Guardo represada la esencia de una intensa ternura entregada al granel, persiguiendo a un Dios esquivo, agradeciendo el don maravilloso de la conciencia, un Dios del que estuve cerca, del que me alejé al no aceptar que viviéramos una vida prestada incomprensible, llena de desigualdades, injusticias. Intentamos ser coherentes en lo que pensamos, creemos, escribimos, damos traspasos, hay tantas personas a las que deberíamos pedir perdón, actitudes egoístas, erradas, inmaduras. Juzgamos sin ponernos en la piel de los demás: chismes de baja calaña, calumnias, tonterías. Al agonizar tomamos conciencia de lo que fuimos. Adoptamos en vida gestos nobles, ocultamos íntimas basuras, cinismo, consumismo delirante frente a la miseria más atroz. Nos deslumbramos frente al automóvil de lujo, vestidos de marca, olvidando el ropaje interior, pasamos por clínicas, hospitales, cementerios, velatorios, sin cambiar, frívolos, creyéndonos eternos. Tratamos de entender por qué la gente nos ama, por qué otros nos aborrecen, porque somos a la vez lo mejor y lo peor jugando a ser lo máximo. Somos niños toda la vida, tomándonos en serio. La cultura no asimilada es lamentable masturbación del ego intelectual.

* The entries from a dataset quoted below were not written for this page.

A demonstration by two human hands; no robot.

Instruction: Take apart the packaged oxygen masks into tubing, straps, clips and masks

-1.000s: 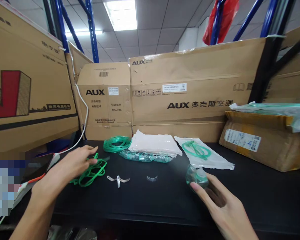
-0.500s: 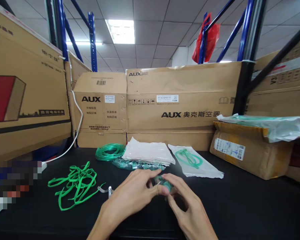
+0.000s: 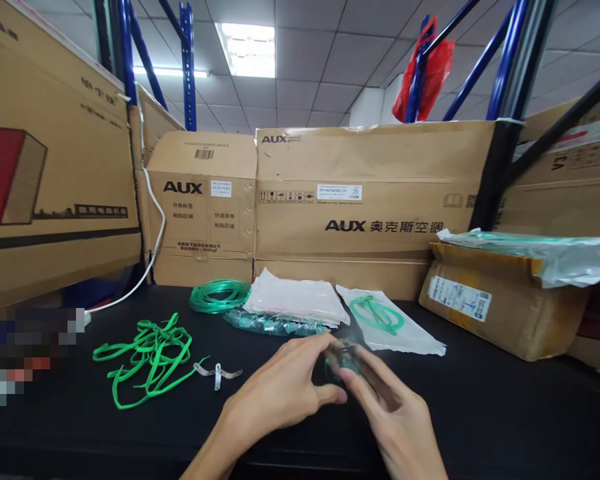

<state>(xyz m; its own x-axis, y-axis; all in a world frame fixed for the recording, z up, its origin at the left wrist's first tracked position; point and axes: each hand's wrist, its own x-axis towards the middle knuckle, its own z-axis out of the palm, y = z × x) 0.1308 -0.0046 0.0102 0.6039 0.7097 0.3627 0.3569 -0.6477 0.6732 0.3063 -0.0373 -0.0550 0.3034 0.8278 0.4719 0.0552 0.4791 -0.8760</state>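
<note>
Between my two hands is a clear green-tinted plastic mask [image 3: 336,368], small, blurred and mostly hidden by fingers. My left hand [image 3: 275,380] has its fingers curled over the mask's far left side, while its thumb lies lower, slightly off the mask. My right hand [image 3: 387,393] grips the mask from the right, thumb on the near side and fingers behind. Left of my hands are thin metal strips [image 3: 217,377], and beside them a loose tangle of green elastic straps [image 3: 153,360]. Beyond my hands, a row of clear green plastic pieces [image 3: 275,325] lies in front of stacked white bags [image 3: 295,300].
Coiled green tubing [image 3: 219,295] sits left of the bags. To their right, a white bag [image 3: 405,333] has a green tube loop on it. An opened carton [image 3: 500,300] carries a plastic bag. Large cardboard boxes [image 3: 370,213] wall the black table's back; a white cable [image 3: 153,260] hangs left.
The mask has been turned in my hands, and its teal round part no longer shows. My left thumb has come away from it, and my right thumb presses its near side. The view has shifted slightly.
</note>
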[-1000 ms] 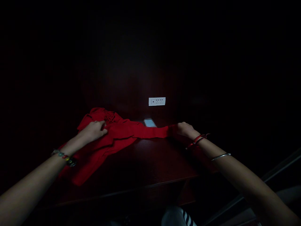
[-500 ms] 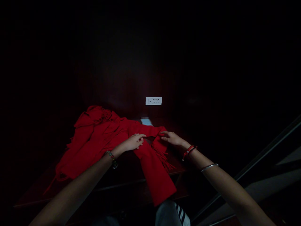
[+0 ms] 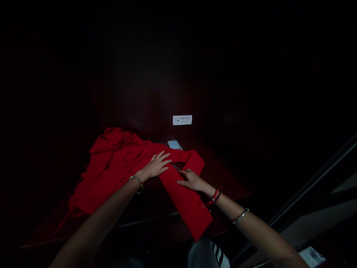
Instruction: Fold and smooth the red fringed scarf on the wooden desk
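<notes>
Several folds of a red scarf (image 3: 117, 175) lie heaped on a dark wooden table. A flat strip of it runs off the front edge and hangs down. My left hand (image 3: 156, 166) rests palm down on the cloth where the strip begins, its fingers spread. My right hand (image 3: 193, 181) lies on the strip, fingers stretched out to the left and touching the cloth, with thumb apart. A folded-over end of the scarf sits just beyond my right fingers. The fringe seen there earlier is hidden.
The dark wooden table (image 3: 44, 238) meets a dark wall with a white power socket (image 3: 182, 120). A pale blurred rectangle (image 3: 174, 144) lies behind the scarf. My knee in striped trousers (image 3: 208, 255) is below the table edge. A dark rail (image 3: 315, 175) slants at right.
My left fingers have spread out flat. My right hand has moved down and left from the fringed end onto the strip, and the fringe no longer shows. The hanging end has shifted slightly right.
</notes>
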`<state>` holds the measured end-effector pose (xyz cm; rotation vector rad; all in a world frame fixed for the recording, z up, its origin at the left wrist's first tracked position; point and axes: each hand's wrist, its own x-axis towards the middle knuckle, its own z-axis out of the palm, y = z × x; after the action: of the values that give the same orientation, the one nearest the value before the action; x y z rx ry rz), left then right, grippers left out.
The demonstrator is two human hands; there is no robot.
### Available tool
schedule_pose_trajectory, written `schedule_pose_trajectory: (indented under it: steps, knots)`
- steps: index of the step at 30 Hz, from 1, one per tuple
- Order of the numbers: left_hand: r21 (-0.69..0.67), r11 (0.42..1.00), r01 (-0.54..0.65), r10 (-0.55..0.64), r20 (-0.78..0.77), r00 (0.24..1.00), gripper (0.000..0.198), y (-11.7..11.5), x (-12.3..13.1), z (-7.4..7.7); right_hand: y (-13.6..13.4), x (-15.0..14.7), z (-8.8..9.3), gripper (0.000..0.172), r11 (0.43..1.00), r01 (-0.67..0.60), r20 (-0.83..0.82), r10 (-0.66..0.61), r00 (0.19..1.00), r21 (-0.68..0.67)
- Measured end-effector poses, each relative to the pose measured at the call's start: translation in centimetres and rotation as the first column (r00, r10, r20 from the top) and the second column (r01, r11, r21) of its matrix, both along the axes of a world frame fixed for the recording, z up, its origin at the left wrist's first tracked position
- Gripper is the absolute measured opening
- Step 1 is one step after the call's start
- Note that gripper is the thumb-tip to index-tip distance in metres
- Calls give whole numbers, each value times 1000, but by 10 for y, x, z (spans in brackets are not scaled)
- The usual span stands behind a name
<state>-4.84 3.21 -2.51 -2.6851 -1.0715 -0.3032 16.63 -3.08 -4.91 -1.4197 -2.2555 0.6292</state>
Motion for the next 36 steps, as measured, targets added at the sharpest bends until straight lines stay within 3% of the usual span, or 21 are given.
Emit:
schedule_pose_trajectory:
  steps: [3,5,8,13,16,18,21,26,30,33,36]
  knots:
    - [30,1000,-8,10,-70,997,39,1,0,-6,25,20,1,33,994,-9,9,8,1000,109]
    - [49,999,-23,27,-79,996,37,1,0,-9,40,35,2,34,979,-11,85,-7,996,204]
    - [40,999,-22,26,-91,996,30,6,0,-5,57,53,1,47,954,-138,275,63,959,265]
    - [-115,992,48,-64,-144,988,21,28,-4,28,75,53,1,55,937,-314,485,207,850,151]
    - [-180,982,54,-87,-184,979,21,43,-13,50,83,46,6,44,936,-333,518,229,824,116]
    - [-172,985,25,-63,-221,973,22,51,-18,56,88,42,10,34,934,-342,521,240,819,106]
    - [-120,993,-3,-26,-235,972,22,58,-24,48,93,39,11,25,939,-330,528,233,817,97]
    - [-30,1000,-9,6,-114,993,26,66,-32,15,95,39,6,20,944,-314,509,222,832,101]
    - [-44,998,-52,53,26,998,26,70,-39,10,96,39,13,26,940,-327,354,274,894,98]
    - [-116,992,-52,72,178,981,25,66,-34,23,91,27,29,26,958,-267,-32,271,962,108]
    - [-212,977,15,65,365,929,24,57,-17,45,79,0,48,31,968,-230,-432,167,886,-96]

Palpo la vanidad de lo que redacto, pues el diario donde escribo sirve para envolver pescado, limpiar parabrisas, reparar desastres domésticos cuando se mea el perro. Me vuelvo melancólico al fumar un cigarrillo en campo abierto, absorbiendo la naturaleza, fusionando con ella, volviéndome árbol, hiedra, brizna de hierba. Me enamoro, acepto el riesgo de estrellarme. Si estuviera consciente en el momento de marcharme para siempre, solo diría: “Intenté amar, pido perdón a quienes he defraudado. Creí saber mucho, me quedé en la más crasa ignorancia”. Decepcioné a quienes pensaron encontrar en mí lo que no poseía. Quiero recordar los momentos, por más fugaces o esporádicos que hayan sido, en que me sentí parte de un ser amado. Una vez duró 40 maravillosos años. Valió la pena vivirlos. Daría todo por repetirlos, ¿pero con quién si son irrepetibles las mujeres excepcionales? En la página editorial soy ingenuamente atemporal aficionado a la vida, receptor de mil angustias suyas. Contesto siempre sus mensajes cuando gritan soledad o buscan ser escuchados: paso muchísimo tiempo en su compañía frente a mi computadora. Soy uno de ustedes, ni más ni menos.